SUPPLIED MATERIAL.
--- START ---
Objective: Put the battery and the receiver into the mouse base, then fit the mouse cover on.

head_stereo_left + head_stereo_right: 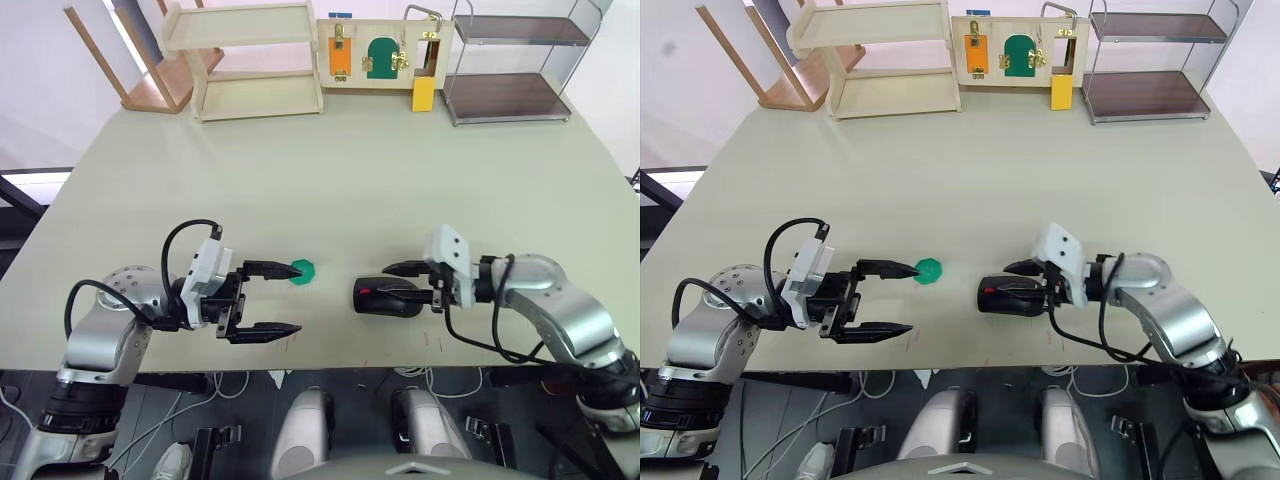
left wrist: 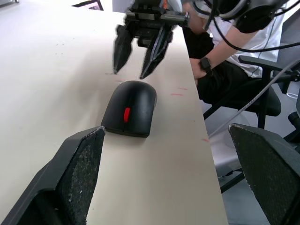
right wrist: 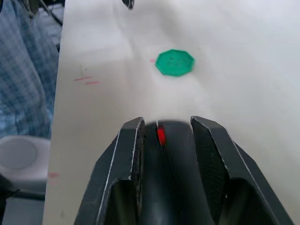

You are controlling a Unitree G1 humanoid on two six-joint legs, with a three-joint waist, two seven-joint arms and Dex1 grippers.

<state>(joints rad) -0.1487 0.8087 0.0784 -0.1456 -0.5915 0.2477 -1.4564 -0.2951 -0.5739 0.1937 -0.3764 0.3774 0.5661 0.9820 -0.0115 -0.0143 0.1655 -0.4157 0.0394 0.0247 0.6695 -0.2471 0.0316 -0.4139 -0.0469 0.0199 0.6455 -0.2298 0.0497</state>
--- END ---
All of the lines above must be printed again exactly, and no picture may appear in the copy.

RESPONSE TO THIS TASK.
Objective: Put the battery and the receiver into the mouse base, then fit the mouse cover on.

head_stereo_left + head_stereo_right: 
left wrist: 
right wrist: 

You are controlling a Unitree G1 humanoid on two six-joint legs, with a three-joint waist, two seven-joint arms and Dex1 grippers.

<state>(joints rad) -0.1487 0.8087 0.0784 -0.1456 -0.5915 0.2477 -1.4564 -0.2951 -0.5739 0.1937 -0.3764 0.3774 0.5661 0.9820 -0.0115 -0.0143 0.1655 -0.4157 0.0394 0.0247 0.6695 -0.2471 0.0316 -0.4139 -0.0469 0.0199 0.6455 -0.2298 0.0497</state>

The required output has been given.